Each record that follows should be duplicated exactly, except for its pictures.

[Records from a dataset]
**********

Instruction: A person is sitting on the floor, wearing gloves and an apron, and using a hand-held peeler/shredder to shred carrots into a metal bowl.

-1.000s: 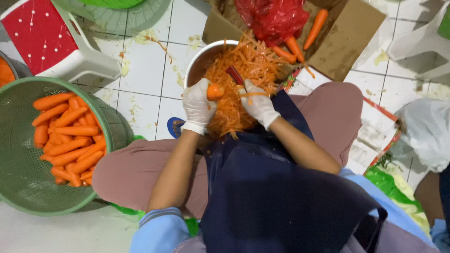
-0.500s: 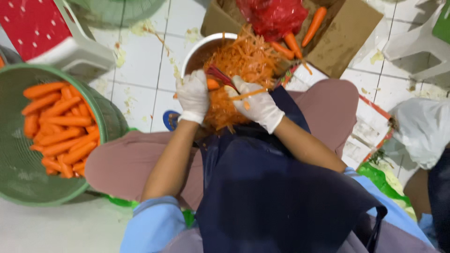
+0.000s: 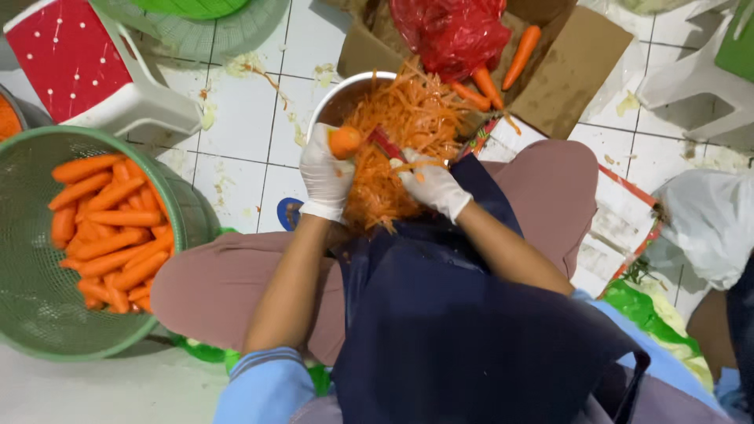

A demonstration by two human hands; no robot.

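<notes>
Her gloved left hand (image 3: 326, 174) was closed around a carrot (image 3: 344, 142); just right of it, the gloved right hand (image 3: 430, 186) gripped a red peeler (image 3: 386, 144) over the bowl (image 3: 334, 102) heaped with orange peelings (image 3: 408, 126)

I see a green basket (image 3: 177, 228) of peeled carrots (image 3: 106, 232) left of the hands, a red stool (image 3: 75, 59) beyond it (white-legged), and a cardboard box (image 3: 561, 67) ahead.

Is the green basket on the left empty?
No, the green basket holds a pile of peeled carrots along its right side.
</notes>
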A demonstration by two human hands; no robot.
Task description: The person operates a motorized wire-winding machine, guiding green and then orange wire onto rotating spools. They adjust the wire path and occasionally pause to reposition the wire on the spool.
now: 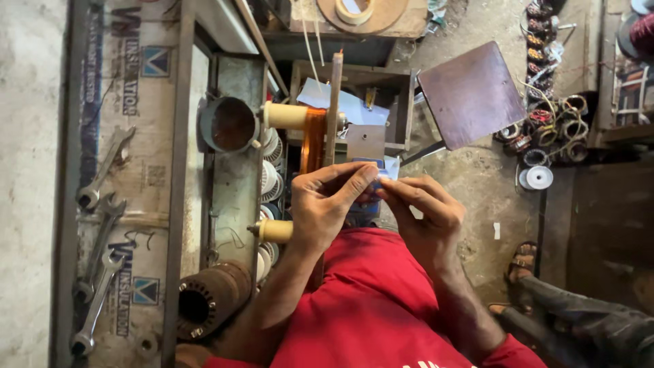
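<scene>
A motor-rewinding workshop: spanners (102,170) lie on the tabletop (34,204) left of a copper-wire winding spool (312,140); a motor stator (208,300) sits below it, wound coils (552,126) on the concrete floor (477,184) to its right.

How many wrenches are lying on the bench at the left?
3: an upper wrench, a middle wrench and a lower wrench, in a column on the bench. None looks hidden.
</scene>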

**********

- Solved exercise:
Instruction: A person is sitting on the floor, wearing gloves and an apron, and using a hand-held peeler/shredder to shred carrots into a metal bowl.

-1.000s: 
-0.500s: 
+0.000s: 

A demonstration by two human hands; no robot.

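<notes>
Her gloved left hand (image 3: 326, 174) was closed around a carrot (image 3: 344, 142); just right of it, the gloved right hand (image 3: 430, 186) gripped a red peeler (image 3: 386, 144) over the bowl (image 3: 334, 102) heaped with orange peelings (image 3: 408, 126)

I see a green basket (image 3: 177, 228) of peeled carrots (image 3: 106, 232) left of the hands, a red stool (image 3: 75, 59) beyond it (white-legged), and a cardboard box (image 3: 561, 67) ahead.

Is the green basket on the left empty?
No, the green basket holds a pile of peeled carrots along its right side.
</notes>
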A demonstration by two human hands; no robot.
Task description: The person operates a motorized wire-winding machine, guiding green and then orange wire onto rotating spools. They adjust the wire path and occasionally pause to reposition the wire on the spool.
now: 
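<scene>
A motor-rewinding workshop: spanners (102,170) lie on the tabletop (34,204) left of a copper-wire winding spool (312,140); a motor stator (208,300) sits below it, wound coils (552,126) on the concrete floor (477,184) to its right.

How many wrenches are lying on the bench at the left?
3: an upper wrench, a middle wrench and a lower wrench, in a column on the bench. None looks hidden.
</scene>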

Output for the exercise is now complete.